# Bull Reds



## Billygoat (Feb 1, 2013)

Looks like its time! Almost every area has a good bull red report. I think I know what I'll be doing this weekend!

http://tpwd.texas.gov/fishboat/fish/action/reptform1.php?water=Salt


----------



## the toninator (Jan 19, 2016)

Bull!


----------



## the toninator (Jan 19, 2016)

This helped me make up my mind. The weather looks crappy but I'm going to take tomorrow off and fish until the weather wont let me or Sunday, whichever comes first.


----------



## Bass14 (Oct 7, 2015)

good luck.


----------



## Illbethere (Mar 11, 2015)

Sharkchum, once you see numerous good Bull Red reports like this, how long will the good Bull Red fishing stay good?


----------



## sharkchum (Feb 10, 2012)

Illbethere said:


> Sharkchum, once you see numerous good Bull Red reports like this, how long will the good Bull Red fishing stay good?


Bull red fishing is good year round. You start seeing more reports of them in the fall because that's when most people fish for them. It's true the more bull reds come inshore in the fall, but that's because they are spawning.

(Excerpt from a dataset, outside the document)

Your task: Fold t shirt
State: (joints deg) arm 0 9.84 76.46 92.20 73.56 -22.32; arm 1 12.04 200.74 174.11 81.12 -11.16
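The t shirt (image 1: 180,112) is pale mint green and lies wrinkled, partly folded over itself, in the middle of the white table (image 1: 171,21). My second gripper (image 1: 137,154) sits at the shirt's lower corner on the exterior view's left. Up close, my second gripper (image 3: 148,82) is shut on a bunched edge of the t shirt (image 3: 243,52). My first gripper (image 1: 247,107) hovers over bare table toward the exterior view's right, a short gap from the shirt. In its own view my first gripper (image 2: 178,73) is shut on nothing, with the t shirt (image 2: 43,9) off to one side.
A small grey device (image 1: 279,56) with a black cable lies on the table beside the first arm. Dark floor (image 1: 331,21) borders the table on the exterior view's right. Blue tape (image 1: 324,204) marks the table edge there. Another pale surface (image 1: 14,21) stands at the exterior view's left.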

Just because there are more of them to catch, doesn't necessarily that fishing for them is better. The typical "Bull red run" that most people are familiar usually starts around September and starts tapering off in November, peeking in October. But truth be told, I probably catch more bull reds Between December and March than the rest of the year combined. You either have to be very committed or very crazy to want to wade out in the surf in January and February just to catch a few fish, luckily for me I'm a little bit of both.


----------



## the toninator (Jan 19, 2016)

No red for me  but I did catch this 42" shark on my 10', 30lb test line redfish rod/reel setup. Much fight!
Other is a 56" shark.


----------



## Billygoat (Feb 1, 2013)

Fished Sargent at Mitchell's cut yesterday from 8am til the strong outgoing current hit, probably 2ish. Caught undersized reds, specs, and flounder, among non-stop sand trout. I kept a dozen of the bigger ones and released somewhere between 50-100, I stopped counting around 25, literally a fish every cast for hours, I've never fished like that before. No hits on the 2 big rods I had out, but a couple lost baits.

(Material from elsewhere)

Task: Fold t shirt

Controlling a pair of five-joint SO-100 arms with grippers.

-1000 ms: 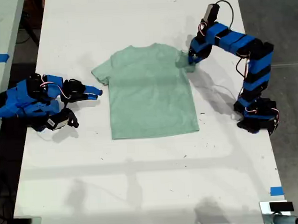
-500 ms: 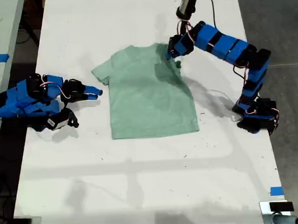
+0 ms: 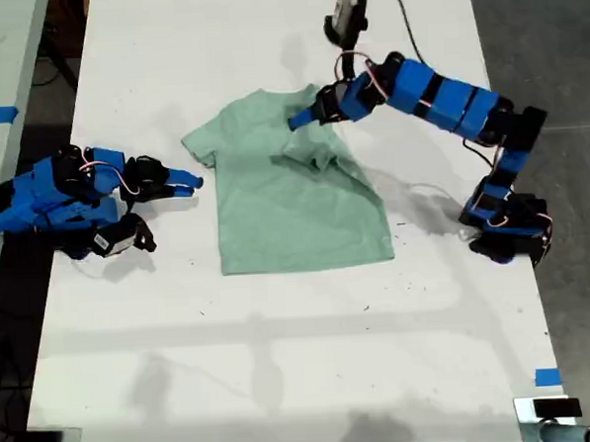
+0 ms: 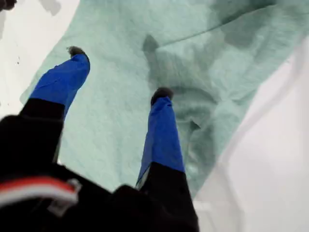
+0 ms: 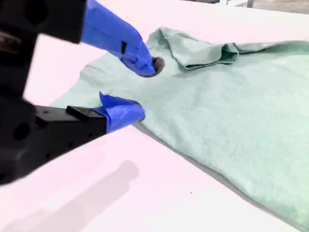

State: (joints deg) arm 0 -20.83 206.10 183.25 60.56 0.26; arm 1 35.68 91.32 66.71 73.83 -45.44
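Sleeve-fold step: my first hand (image 4: 118, 72), fingers apart w/ nothing between them, hovers over the t shirt (image 3: 299, 196) lying mid-desk w/ one sleeve flopped inward, while my second hand (image 5: 137, 89), also apart, sits by the other sleeve; next prob needs gripping that sleeve & folding it in

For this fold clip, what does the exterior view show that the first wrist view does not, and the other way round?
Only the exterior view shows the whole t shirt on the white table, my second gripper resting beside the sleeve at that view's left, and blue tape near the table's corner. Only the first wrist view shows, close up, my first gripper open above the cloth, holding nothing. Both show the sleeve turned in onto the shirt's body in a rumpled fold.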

Moved up the beach past the houses and had one big hit that cut off my 30lb braid, guessing a shark that managed to hit my line up past my leader. Storms moved in and I left for home.


----------



## hate23putt (Aug 27, 2016)

Billygoat, what were you using to catch all the smaller fish? For someone like me that has never been down there before (will be there in October), when you say you moved up the beach past the houses, are you referring to the beach that lies North of where 457 ends? Trying to get a feel of the fishing areas before getting there. Thanks for the report.


----------



## fishhawkxxx (Jul 7, 2012)

sharkchum said:


> Bull red fishing is good year round. You start seeing more reports of them in the fall because that's when most people fish for them. It's true the more bull reds come inshore in the fall, but that's because they are spawning. Just because there are more of them to catch, doesn't necessarily that fishing for them is better. The typical "Bull red run" that most people are familiar usually starts around September and starts tapering off in November, peeking in October. But truth be told, I probably catch more bull reds Between December and March than the rest of the year combined. You either have to be very committed or very crazy to want to wade out in the surf in January and February just to catch a few fish, luckily for me I'm a little bit of both.


Glad to hear that! cuz that is my experience also, but the fall sho is nicer to fish in! Besides spawning fish don't feed that well! Before n after fo sho!


----------



## Billygoat (Feb 1, 2013)

Soft plastics with a jighead, mostly paddletails, any color any type, didn't matter. Kept getting tails cut off so I started cutting them shorter, which worked great.

Yea I was referring to heading left on canal drive then driving the beach from there. I'm not too familiar with the area to help you out other than the surf basics - look for structure such as riptides between breaking waves, shells on the beach, diving birds, etc.


----------